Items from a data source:
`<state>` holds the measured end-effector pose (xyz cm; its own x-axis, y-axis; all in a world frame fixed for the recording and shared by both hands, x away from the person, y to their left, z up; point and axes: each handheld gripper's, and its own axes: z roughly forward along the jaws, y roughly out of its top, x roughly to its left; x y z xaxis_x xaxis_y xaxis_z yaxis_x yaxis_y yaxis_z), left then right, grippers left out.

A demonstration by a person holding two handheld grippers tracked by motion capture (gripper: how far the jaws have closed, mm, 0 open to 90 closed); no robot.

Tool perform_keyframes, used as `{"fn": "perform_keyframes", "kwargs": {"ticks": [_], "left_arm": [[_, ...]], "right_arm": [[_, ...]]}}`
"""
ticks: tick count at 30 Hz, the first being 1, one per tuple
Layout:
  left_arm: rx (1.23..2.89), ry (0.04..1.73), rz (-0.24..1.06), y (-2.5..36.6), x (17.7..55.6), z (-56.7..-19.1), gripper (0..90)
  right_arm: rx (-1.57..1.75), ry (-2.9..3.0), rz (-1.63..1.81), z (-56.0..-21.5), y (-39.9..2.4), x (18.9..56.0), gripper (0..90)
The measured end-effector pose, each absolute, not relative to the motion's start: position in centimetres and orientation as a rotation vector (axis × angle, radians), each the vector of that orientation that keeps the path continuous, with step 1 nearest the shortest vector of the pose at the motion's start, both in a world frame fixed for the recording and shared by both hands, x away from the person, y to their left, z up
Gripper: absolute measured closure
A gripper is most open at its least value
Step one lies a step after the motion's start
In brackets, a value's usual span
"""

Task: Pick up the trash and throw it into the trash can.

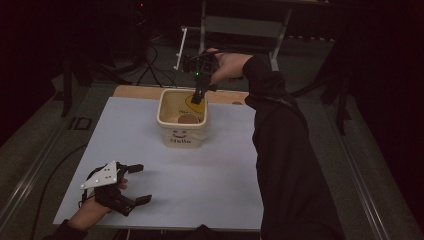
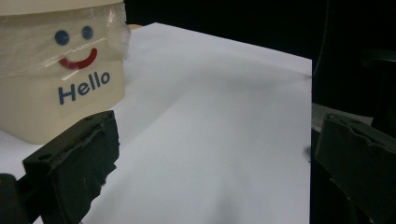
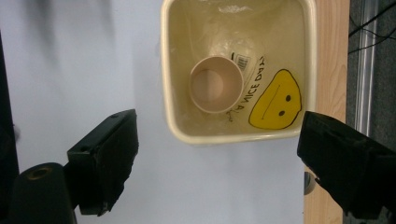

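Black jaws of the right gripper (image 3: 215, 154) hang apart and empty above the cream bin (image 3: 177, 130), looking straight down. Inside the bin lies a paper cup (image 3: 215, 85), on its bottom. Reaching in risks knocking the rim and tipping the bin. At the white sheet's (image 1: 210, 175) near corner, the left gripper (image 1: 142, 183) rests open, holding nothing.

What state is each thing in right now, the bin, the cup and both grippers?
Cream bin: upright, open-topped, lined with clear plastic.
Paper cup: inside the bin, mouth up, empty.
Right gripper: above the bin, jaws open, holding nothing.
Left gripper: on the table, jaws open, empty.
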<state>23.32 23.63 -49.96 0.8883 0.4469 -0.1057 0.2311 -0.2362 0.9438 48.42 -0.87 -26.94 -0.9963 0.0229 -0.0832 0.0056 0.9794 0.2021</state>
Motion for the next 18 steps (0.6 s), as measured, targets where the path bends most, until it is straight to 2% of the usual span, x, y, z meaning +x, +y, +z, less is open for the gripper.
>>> {"fn": "perform_keyframes", "kwargs": {"ticks": [18], "left_arm": [[1.834,0.496,0.223,23.4,23.3,-49.9,0.6]], "right_arm": [[0.084,3.014,0.364,-27.2,-4.0,46.3,13.5]]}}
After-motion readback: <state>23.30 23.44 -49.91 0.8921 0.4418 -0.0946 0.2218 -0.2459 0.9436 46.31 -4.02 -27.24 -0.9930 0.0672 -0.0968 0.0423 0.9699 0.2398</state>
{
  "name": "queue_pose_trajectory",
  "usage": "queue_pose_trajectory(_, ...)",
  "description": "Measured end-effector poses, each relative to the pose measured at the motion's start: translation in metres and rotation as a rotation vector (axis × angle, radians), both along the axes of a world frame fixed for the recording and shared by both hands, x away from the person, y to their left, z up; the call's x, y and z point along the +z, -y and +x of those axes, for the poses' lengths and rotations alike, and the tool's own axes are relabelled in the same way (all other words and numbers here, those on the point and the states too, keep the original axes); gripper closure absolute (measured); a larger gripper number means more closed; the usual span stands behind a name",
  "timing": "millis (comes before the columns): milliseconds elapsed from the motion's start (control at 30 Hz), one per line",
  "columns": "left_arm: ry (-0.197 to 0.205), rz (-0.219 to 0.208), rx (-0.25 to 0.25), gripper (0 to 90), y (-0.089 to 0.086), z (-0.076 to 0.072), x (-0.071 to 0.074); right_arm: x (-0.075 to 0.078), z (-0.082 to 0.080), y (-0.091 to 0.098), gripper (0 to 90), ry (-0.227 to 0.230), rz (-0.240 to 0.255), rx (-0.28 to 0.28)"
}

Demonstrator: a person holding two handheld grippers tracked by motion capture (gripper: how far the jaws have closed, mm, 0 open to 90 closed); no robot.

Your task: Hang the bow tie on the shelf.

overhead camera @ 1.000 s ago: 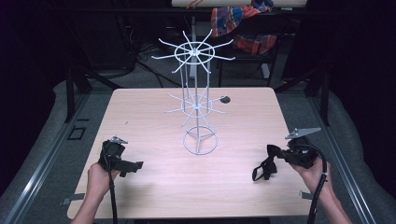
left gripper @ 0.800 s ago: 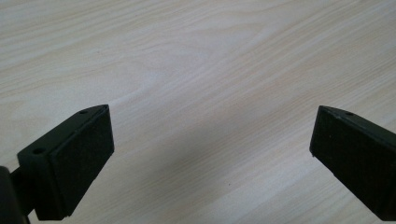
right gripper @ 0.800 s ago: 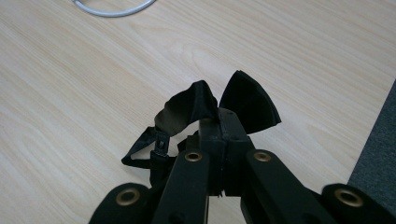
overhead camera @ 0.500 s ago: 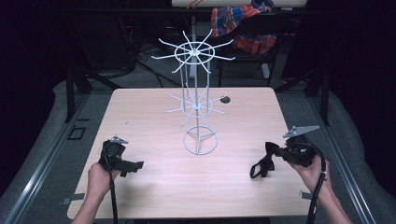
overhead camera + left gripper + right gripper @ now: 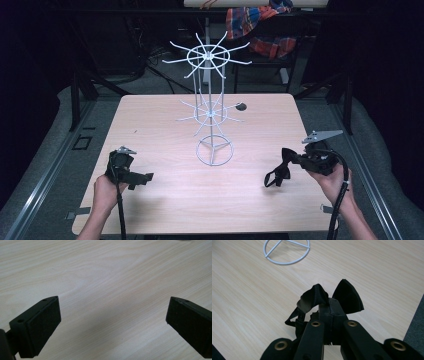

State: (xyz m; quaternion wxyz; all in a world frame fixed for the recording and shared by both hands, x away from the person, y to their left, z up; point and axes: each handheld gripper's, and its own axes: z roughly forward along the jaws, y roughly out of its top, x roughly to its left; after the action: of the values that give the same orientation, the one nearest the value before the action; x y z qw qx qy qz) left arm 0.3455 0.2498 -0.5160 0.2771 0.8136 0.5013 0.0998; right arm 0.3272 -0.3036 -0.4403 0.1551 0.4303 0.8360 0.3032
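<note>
Bow tie (image 5: 280, 167): a black bow tie with a thin strap, clamped in the right gripper (image 5: 292, 161) above the right part of the tabletop (image 5: 165, 200), near the right edge and toward the near side. In the right gripper view the bow tie (image 5: 329, 298) fans out past the jaws, one wing on each side, and its strap loop hangs down on the left.
Right gripper: its jaws are pressed together on the knot of the bow tie; the right hand (image 5: 332, 180) holds it low, pointing inward toward the middle of the tabletop.
Wire stand (image 5: 210, 107): a white rack with a ring base, a lower ring of spokes and a higher ring of spokes, upright near the middle of the tabletop. Its ring base (image 5: 286, 251) lies ahead of the right gripper, well apart from it.
Left gripper (image 5: 134, 176): low over the near left part of the tabletop, held by the left hand (image 5: 105, 187); its jaws stand wide apart with nothing but bare wood (image 5: 112, 290) between them.
Small dark object (image 5: 241, 106): near the far edge, right of the stand; too small to tell what it is.
Step in hand (my judgement): probably carrying the bow tie to a spoke of the stand to hang it.
Doing it well: lift so the strap loop hangs open, approach a spoke from its free tip, thread the loop over before releasing, and use the free left gripper to steady the base if the stand wobbles.
</note>
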Motion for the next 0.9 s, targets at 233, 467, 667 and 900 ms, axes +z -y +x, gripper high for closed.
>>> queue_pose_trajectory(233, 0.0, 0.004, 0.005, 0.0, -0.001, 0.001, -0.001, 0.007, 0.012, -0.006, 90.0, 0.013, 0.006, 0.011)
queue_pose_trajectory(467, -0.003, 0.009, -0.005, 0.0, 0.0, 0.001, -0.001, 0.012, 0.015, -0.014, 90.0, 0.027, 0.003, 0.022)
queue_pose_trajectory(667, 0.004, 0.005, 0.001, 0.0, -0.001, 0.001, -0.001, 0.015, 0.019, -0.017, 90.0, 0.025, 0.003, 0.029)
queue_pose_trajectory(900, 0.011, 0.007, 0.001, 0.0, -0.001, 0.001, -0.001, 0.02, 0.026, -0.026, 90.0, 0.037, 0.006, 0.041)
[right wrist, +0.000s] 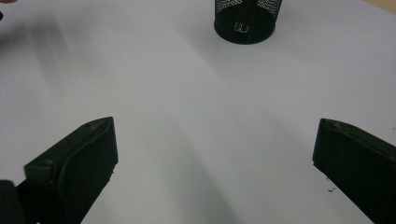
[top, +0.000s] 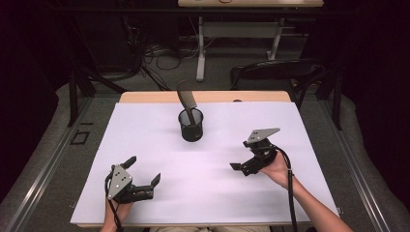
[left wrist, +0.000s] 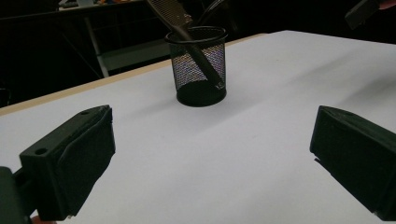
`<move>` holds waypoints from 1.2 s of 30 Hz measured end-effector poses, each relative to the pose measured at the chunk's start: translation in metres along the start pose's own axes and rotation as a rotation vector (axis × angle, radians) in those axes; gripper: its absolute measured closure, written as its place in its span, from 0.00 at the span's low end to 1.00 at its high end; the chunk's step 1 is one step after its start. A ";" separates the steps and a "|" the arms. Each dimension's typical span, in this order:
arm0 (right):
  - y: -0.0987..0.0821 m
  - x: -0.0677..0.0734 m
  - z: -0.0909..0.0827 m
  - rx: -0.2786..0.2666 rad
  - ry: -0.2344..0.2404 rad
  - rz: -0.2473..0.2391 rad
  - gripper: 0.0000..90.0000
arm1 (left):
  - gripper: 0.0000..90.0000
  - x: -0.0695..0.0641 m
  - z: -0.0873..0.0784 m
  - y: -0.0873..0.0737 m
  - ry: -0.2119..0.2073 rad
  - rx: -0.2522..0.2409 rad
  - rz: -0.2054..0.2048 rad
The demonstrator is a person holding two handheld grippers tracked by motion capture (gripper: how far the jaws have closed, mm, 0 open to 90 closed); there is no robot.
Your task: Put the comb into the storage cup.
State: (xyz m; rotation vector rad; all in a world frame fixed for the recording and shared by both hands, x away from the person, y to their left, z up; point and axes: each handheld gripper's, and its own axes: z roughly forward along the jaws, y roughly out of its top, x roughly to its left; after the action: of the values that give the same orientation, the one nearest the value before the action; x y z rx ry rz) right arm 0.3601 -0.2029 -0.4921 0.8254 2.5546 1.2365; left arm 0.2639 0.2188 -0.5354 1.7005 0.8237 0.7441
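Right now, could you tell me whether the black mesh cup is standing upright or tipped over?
Upright. The mesh cup stands on its base on the white table, rim upward, with a dark utensil leaning out of it.

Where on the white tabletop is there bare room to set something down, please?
Nearly everywhere. The tabletop lies bare left and right of the mesh cup, and between the cup and the two grippers. The only busy spots are the cup with its comb, the left gripper and the right gripper.
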 end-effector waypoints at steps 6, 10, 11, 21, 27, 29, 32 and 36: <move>-0.007 0.001 -0.006 -0.002 -0.012 0.004 0.00 | 0.00 0.000 0.000 0.000 0.000 0.001 0.000; -0.012 0.002 -0.011 -0.001 -0.018 0.004 0.00 | 0.00 0.000 0.000 0.000 0.001 0.001 -0.001; -0.013 0.003 -0.012 0.000 -0.023 0.004 0.00 | 0.00 0.000 0.000 0.000 0.001 0.001 -0.001; -0.025 0.005 -0.023 -0.003 -0.042 0.012 0.00 | 0.00 0.000 -0.001 0.000 0.002 0.000 0.000; -0.032 0.008 -0.030 -0.012 -0.059 0.015 0.00 | 0.00 0.000 -0.001 0.000 0.003 0.000 0.001; -0.035 0.008 -0.033 -0.017 -0.065 0.016 0.00 | 0.00 0.000 -0.001 0.000 0.003 0.000 -0.001; -0.038 0.009 -0.037 -0.022 -0.073 0.021 0.00 | 0.00 0.000 -0.001 0.000 0.003 0.000 0.000; -0.044 0.011 -0.042 -0.026 -0.085 0.023 0.00 | 0.00 -0.001 -0.001 0.000 0.002 0.000 0.001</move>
State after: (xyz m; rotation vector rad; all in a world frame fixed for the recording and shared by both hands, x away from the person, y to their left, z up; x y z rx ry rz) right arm 0.3169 -0.2466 -0.4982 0.8847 2.4642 1.2121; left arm 0.2628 0.2188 -0.5355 1.7006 0.8248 0.7463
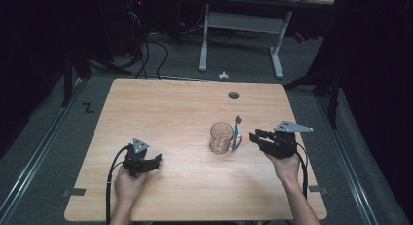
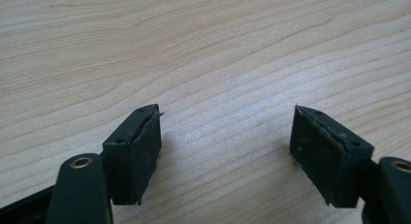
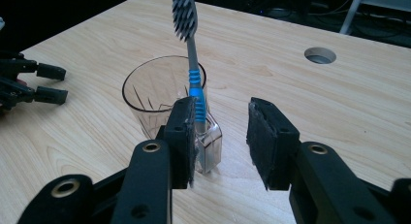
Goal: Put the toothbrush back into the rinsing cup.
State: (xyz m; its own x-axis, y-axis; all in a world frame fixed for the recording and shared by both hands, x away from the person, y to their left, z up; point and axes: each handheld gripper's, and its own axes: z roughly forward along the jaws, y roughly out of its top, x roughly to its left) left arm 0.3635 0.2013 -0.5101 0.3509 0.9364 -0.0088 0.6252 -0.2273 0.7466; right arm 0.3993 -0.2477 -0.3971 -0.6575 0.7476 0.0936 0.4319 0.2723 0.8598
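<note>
left gripper: black body, grey three-cornered plate on top, black cable trailing behind the fingers
right gripper: black body, larger grey plate behind the fingers, black cable
pads: dark, rough, frayed edges
screws: brass-ringed holes behind the pads
forearms: bare, no sleeves

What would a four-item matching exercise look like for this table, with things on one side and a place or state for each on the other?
Things:
1. glass mug
2. toothbrush
3. left gripper
4. round hole

Places or states:
a. stands upright, bristles on top
b. near the table's far edge
c. jaws open over bare wood
d. clear, with a handle

Pairs: 1-d, 2-a, 3-c, 4-b
</note>
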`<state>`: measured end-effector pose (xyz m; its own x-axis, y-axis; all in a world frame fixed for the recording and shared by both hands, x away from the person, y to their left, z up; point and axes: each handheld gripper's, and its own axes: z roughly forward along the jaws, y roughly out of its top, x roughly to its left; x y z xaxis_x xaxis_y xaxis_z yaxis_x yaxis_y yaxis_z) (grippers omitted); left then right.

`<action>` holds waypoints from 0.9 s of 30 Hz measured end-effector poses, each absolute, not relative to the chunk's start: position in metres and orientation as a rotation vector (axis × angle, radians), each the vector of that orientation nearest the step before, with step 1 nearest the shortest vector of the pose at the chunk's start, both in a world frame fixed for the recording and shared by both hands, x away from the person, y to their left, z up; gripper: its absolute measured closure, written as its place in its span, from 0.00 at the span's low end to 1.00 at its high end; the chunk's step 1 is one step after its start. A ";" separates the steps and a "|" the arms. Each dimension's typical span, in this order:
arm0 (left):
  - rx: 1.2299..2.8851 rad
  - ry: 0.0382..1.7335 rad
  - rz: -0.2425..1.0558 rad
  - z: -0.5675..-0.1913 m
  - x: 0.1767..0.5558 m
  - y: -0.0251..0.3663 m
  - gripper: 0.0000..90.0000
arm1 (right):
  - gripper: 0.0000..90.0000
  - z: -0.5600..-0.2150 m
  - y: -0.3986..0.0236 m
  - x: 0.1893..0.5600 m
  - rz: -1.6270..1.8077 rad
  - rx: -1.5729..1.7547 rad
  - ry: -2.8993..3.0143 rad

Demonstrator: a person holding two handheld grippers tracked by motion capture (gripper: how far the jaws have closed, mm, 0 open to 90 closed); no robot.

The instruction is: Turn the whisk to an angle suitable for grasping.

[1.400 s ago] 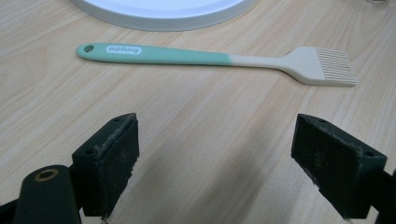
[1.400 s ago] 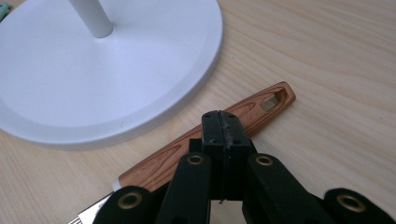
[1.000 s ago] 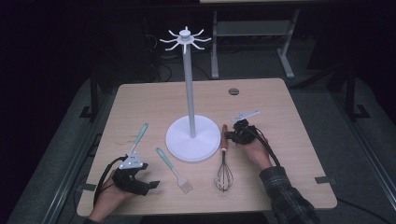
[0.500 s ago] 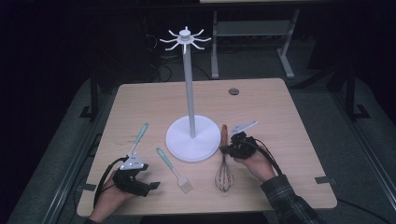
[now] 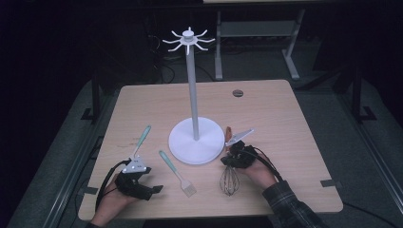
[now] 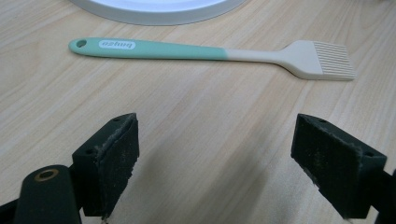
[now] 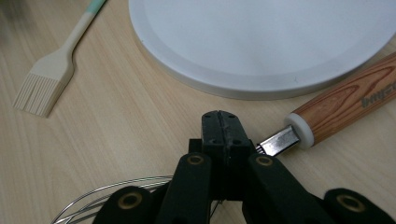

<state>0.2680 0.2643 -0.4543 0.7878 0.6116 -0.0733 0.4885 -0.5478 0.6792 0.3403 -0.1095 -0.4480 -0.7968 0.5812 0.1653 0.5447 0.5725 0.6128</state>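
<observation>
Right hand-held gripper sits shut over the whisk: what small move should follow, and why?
Probably open the right hand-held gripper before gripping: its jaws are closed together above the whisk, beside the metal neck by the wooden handle, with nothing visibly between them.

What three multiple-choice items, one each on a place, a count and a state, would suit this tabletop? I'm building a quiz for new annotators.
1. Where does the wire whisk with the wood-grain handle lie?
A. Beside the white round base of the hook stand, under the right gripper
B. Hanging from the stand's top
C. At the table's far edge

2. How many mint-handled utensils lie on the pale wooden table?
A. None
B. Two
C. Five

3. How do the left gripper's jaws stand?
A. Shut on the whisk
B. Shut on a brush
C. Open, nothing between them

Answers: 1 A, the high view shows the whisk at the base's right edge below the hand. 2 B, the silicone pastry brush and a second mint-handled tool. 3 C, the left gripper view shows bare wood between the spread pads.
</observation>
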 end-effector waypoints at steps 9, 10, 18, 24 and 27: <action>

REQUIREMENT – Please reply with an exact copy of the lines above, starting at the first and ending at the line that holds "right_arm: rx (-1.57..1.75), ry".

SOLUTION TO THE EXERCISE –
`<state>` holds the measured end-effector pose (xyz cm; its own x-axis, y-axis; all in a world frame fixed for the recording and shared by both hands, x away from the person, y to their left, z up; point and axes: each handheld gripper's, and its own axes: z roughly forward along the jaws, y roughly out of its top, x roughly to its left; x y z xaxis_x xaxis_y xaxis_z yaxis_x yaxis_y yaxis_z), left then right, grippers left out.

A demonstration by a person holding two handheld grippers tracked by motion capture (gripper: how far the jaws have closed, mm, 0 open to 90 closed); no robot.

Tool perform_keyframes, used as `{"fn": "perform_keyframes", "kwargs": {"ticks": [_], "left_arm": [[_, ...]], "right_arm": [[_, ...]]}}`
"""
ticks: tick count at 30 Hz, the first being 1, one per tuple
Layout:
  left_arm: rx (1.23..2.89), ry (0.04..1.73), rz (-0.24..1.06), y (-2.5..36.6), x (17.7..55.6), z (-56.7..-19.1), gripper (0..90)
  right_arm: rx (-1.57..1.75), ry (-2.9..3.0), rz (-1.63..1.81), z (-56.0..-21.5), y (-39.9..2.4), x (18.9..56.0), gripper (0..90)

What the exercise required is now done.